**Work instructions:** Copy all lines holding the word "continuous" from the entries.

**Provided material:**

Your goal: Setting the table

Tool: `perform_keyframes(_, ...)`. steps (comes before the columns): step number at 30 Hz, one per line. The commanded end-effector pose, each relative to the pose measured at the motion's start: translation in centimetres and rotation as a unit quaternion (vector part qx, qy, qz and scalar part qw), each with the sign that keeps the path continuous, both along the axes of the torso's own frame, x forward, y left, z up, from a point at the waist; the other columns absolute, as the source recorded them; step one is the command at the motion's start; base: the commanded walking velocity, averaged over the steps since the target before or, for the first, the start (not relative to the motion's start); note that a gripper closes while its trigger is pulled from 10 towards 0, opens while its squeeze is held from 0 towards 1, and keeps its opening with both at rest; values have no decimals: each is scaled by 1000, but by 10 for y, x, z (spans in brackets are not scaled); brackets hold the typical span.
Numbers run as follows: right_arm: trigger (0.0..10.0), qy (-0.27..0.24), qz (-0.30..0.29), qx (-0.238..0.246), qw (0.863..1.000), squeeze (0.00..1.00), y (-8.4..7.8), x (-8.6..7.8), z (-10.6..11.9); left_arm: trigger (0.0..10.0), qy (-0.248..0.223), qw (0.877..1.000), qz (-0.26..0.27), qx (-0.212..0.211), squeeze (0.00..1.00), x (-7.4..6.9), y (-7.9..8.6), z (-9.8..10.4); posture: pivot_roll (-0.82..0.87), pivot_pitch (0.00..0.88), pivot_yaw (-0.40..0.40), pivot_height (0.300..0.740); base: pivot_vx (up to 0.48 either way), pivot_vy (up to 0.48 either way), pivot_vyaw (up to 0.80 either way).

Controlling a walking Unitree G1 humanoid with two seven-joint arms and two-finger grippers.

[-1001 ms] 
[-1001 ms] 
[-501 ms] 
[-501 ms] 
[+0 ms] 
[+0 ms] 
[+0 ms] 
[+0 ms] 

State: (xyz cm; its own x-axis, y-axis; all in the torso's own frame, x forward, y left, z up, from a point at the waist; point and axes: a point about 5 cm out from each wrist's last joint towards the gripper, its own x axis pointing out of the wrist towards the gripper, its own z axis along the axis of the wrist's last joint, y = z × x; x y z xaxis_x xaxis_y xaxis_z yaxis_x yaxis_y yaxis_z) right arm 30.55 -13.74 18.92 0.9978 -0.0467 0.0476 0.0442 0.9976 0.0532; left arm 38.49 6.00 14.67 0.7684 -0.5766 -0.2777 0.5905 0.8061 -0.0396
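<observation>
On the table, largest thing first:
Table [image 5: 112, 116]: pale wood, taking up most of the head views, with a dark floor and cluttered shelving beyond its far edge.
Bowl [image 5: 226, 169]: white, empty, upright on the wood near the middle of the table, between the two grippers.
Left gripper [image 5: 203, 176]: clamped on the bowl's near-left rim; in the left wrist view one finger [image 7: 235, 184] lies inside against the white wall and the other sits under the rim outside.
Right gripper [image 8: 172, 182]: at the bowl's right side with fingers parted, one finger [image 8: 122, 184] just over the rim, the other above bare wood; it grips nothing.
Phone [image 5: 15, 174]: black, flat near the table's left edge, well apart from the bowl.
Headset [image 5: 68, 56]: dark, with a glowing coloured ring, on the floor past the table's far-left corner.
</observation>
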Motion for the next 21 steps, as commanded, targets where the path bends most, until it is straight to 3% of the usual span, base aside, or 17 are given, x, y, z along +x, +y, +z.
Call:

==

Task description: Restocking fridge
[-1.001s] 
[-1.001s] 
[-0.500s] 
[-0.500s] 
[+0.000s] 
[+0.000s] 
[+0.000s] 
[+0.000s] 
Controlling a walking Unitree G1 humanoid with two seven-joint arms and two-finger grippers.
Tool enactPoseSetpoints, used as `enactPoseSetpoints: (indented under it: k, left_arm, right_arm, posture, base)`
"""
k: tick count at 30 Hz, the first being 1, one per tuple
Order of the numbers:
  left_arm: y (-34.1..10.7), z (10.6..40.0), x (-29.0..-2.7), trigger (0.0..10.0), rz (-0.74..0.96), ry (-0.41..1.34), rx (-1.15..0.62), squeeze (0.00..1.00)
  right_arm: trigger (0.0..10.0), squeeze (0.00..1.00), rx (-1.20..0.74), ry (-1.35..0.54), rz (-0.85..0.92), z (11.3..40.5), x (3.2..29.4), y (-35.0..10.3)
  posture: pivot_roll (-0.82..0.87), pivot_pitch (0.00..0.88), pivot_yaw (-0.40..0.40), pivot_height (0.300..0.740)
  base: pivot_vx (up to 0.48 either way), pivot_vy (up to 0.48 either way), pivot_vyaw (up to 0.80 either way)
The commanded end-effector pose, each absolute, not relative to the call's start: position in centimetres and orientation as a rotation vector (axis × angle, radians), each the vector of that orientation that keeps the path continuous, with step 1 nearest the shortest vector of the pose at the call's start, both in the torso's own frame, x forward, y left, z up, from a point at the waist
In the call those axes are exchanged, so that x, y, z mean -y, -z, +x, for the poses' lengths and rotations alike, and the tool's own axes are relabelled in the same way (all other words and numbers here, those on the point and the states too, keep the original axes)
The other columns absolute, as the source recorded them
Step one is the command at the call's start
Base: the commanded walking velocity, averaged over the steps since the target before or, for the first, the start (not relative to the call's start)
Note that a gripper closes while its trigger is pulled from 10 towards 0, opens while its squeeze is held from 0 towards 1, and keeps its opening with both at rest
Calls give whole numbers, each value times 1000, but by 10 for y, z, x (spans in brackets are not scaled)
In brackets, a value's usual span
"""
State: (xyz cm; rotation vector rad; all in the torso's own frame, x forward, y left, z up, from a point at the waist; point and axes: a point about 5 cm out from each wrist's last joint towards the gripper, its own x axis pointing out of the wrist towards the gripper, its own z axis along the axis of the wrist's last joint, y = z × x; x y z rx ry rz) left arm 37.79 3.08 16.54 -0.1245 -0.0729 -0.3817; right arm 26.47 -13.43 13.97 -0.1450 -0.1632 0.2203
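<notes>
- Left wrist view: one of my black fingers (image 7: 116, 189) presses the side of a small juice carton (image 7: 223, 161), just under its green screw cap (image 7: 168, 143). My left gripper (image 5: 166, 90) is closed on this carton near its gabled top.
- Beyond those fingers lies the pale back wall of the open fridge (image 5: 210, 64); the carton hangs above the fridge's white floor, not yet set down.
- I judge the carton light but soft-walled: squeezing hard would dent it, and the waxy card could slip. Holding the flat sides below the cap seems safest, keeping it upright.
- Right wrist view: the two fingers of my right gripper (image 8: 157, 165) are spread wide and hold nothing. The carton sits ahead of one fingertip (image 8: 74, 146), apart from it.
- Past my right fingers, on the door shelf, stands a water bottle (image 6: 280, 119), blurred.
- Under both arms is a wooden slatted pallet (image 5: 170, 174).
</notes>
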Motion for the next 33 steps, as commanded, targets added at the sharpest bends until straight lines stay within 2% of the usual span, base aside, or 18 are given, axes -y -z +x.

**Solution to this task:**
Tool: `perform_keyframes(_, ...)`. steps (comes before the columns): step number at 30 Hz, one per line. The commanded end-effector pose, each relative to the pose measured at the motion's start: translation in centimetres and rotation as a unit quaternion (vector part qx, qy, qz and scalar part qw), each with the sign that keeps the path continuous, both along the axes of the torso's own frame, x forward, y left, z up, from a point at the waist; the other columns absolute, as the source recorded them; step one is the command at the motion's start; base: the commanded walking velocity, averaged over the steps since the target before or, for the first, the start (not relative to the motion's start); note that a gripper closes while its trigger is pulled from 10 towards 0, opens while its squeeze is held from 0 towards 1, and keeps its opening with both at rest; values have no decimals: each is scaled by 1000, but by 10 for y, x, z (spans in brackets are not scaled); brackets hold the typical span.
The commanded end-effector pose, each absolute, not relative to the call's start: position in centimetres and orientation as a rotation vector (axis × angle, radians), each the vector of that orientation that keeps the path continuous, with step 1 nearest the shortest vector of the pose at the call's start, both in the torso's own frame, x forward, y left, z up, from a point at the waist

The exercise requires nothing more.